Lavoie admits that PK “is rather vague and has been used to define different sorts of economics and economists. As a first approximation, I shall define post-Keynesians as those economists who are extending and generalizing the seminal ideas of the unorthodox economists of the 1950s, most notably...Joan Robinson, Richard Kahn and Nicholas Kaldor.” (p.1) Lavoie argues that it is necessary to jettison Keynes’s own price theory (and probably the aggregative supply function) as they are “too closely associated with the neoclassical views to be kept within the synthesis” (p.3)

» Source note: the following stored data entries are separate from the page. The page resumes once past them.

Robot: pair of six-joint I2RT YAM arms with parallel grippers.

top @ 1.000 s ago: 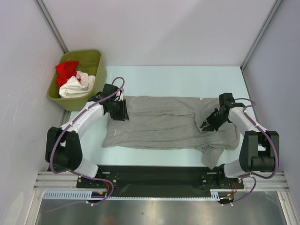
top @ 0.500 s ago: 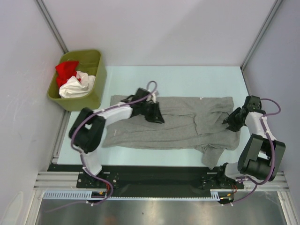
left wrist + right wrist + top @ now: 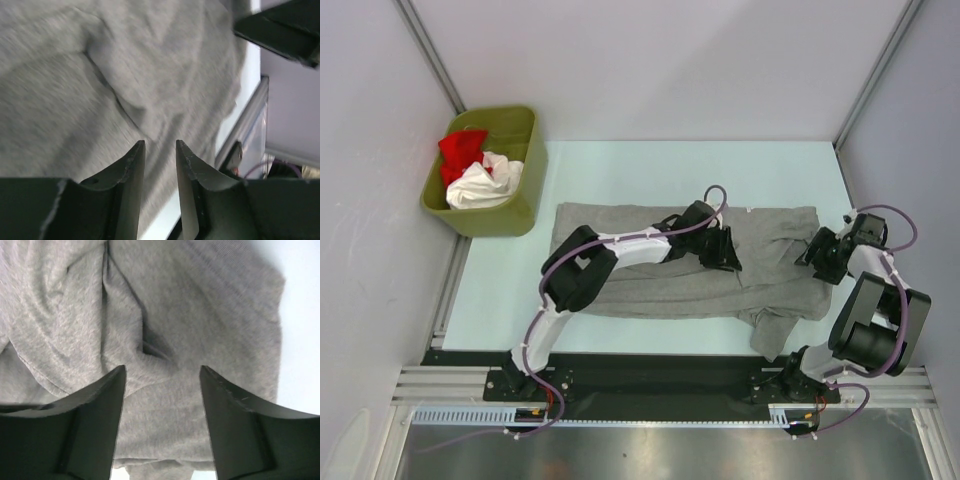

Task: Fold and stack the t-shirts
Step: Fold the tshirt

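Note:
A large heather-grey t-shirt (image 3: 650, 290) lies spread and wrinkled across the table, a sleeve bunched at its lower right (image 3: 775, 325). My left arm reaches far to the right over it. Its gripper (image 3: 724, 254) hovers above the shirt's right half, open with a narrow gap (image 3: 160, 146) and only fabric (image 3: 75, 100) beneath. My right gripper (image 3: 813, 256) stands at the shirt's right edge, jaws wide open (image 3: 162, 371) over creased grey cloth (image 3: 200, 300), holding nothing. A red t-shirt (image 3: 463, 148) and a white t-shirt (image 3: 485, 185) lie crumpled in the bin.
The olive-green bin (image 3: 520, 125) stands off the table's back left corner. Pale table surface (image 3: 670, 170) shows behind the shirt and at front left (image 3: 500, 300). White walls close in on both sides, near the right gripper.
My left arm has swept from the shirt's left edge across to its right half. My right gripper has drawn back to the right edge and opened, letting go of the fabric.

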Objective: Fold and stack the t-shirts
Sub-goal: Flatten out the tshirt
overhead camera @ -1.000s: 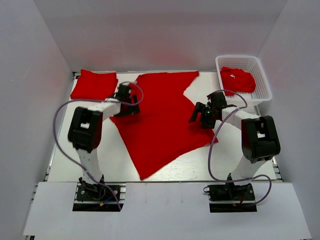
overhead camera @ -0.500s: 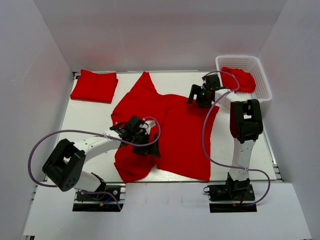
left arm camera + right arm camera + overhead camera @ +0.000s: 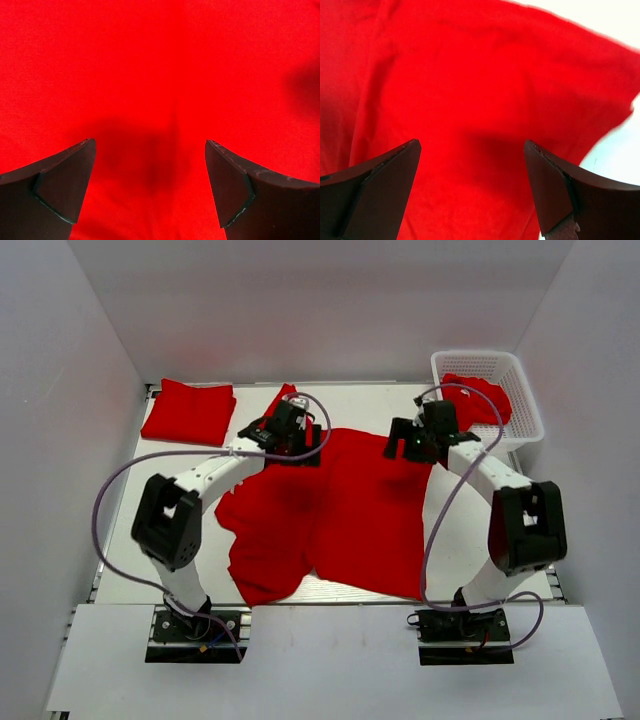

It seems a defining feature of the good Post-Keynesian economist to ignore the open economy, frequently doing so both consciously and apologetically. For instance, Marc Lavoie (1992, in the Preface at p. vii) honestly describes his conscious omission of “the consequences of an open economy” as “the main drawback of this book.” Indeed, throughout the life of the Journal of Post Keynesian Economics only a handful of contributions have adopted an explicitly open economy. Perhaps really good Post Keynesians will in time repair this imbalance and significant omission. My own attempt to start this process is at Norman (1996); in good PK tradition, that approach does not pass all the tests that are set out above for good PK economics.

The case for being conscious of what really constitutes PK economics is made out by observing how easily we can stray from it. It is useful to use our list of PK requirements to assess some work that is commonly presented as PK economics, especially in the areas of micro or pricing analysis all too frequently, some of this work seems to struggle or to lose the plot. For example in Nina Shapiro and Tracy Mott’s contribution as Chapter 3 in Paul Wells’s useful collection of PK essays, the authors rightly identify as PK pricing hypotheses those that present prices as being made by firms with discretion and power and which are based on costs. The treatment of the mark-up then descends into neo-classical territory or simply rank confusion: “When the product is priced in the market, its price depends on the particularities of its sale rather than those of production...” (Wells 1995 p. 36). Things go really off the rails when the authors suggest that Kalecki-type firms charge the “profit- maximizing price” (Wells 1995, p. 40). It is strange that there is no attempt in Wells (1995) to set out the general features of PK economics and very little detail of the PK pricing models that Shapiro and Mott seem to want to embrace.